Everyone knows Oklahomans love their fried okra. In fact, it’s featured (along with corn and squash) as one of only three vegetables in Oklahoma’s official state meal. But since it’s often fried in bacon drippings, frying oil and Crisco, fried okra definitely isn’t healthy. It’s loaded with saturated fats and trans fats, which raise your bad (LDL) cholesterol levels and lower your good (HDL) cholesterol levels. Eating trans fats increases your risk of developing heart disease and stroke. It’s also associated with a higher risk of developing type 2 diabetes.
This recipe for “oven-fried” okra, from the American Heart Association, is trans fat-free. We guarantee it will pass muster with even the pickiest fried okra lovers!
Ingredients
Canola oil cooking spray
1 20-ounce bag frozen sliced okra, thawed
½ teaspoon salt
½ teaspoon pepper
2 cups yellow corn meal (only a half-cup actually adheres to the okra)
Instructions
Preheat oven to 475. Line a rimmed baking sheet with aluminum foil and spray the foil generously with cooking spray. Set aside.
Spray the inside of a gallon-sized food storage bag with cooking spray. Add the okra, a half-teaspoon of salt, and the pepper. Close the bag and shake to blend everything well. Let the okra rest for ten minutes to extract juice from the okra.
Add the cornmeal to the bag and shake vigorously to coat the okra. Let the bag sit for ten minutes, then shake it up again.

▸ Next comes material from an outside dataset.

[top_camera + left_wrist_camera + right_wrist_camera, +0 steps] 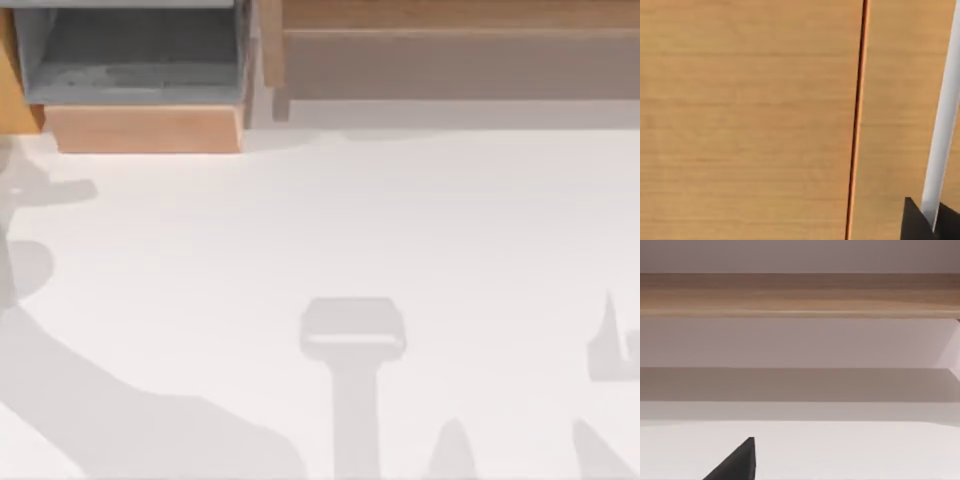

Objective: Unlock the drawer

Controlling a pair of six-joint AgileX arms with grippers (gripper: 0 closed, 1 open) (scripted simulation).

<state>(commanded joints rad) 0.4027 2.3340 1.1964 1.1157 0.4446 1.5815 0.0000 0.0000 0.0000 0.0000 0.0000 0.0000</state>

Using a wide mesh strainer or a colander over a large bowl, remove the okra in batches and shake off excess cornmeal into the bowl, discarding the leftover meal.
Place the coated okra on the sheet pan and continue the process until all the okra is on the pan and the pieces are not touching each other. Spray the okra well with cooking spray.
Bake for 20 minutes. Remove the pan from the oven and stir the okra, trying to turn over as many pieces as possible.
Lightly spray them again. Return to the oven for another 20 minutes.
Remove from oven and lightly spray the pieces again.
Nutritional Analysis: 70 calories, 0.5 g total fat (no saturated fat, no trans fat), 0 mg cholesterol, 197 mg sodium, 16 g carbohydrates, 3 g fiber, 3 g sugars and 3 g protein.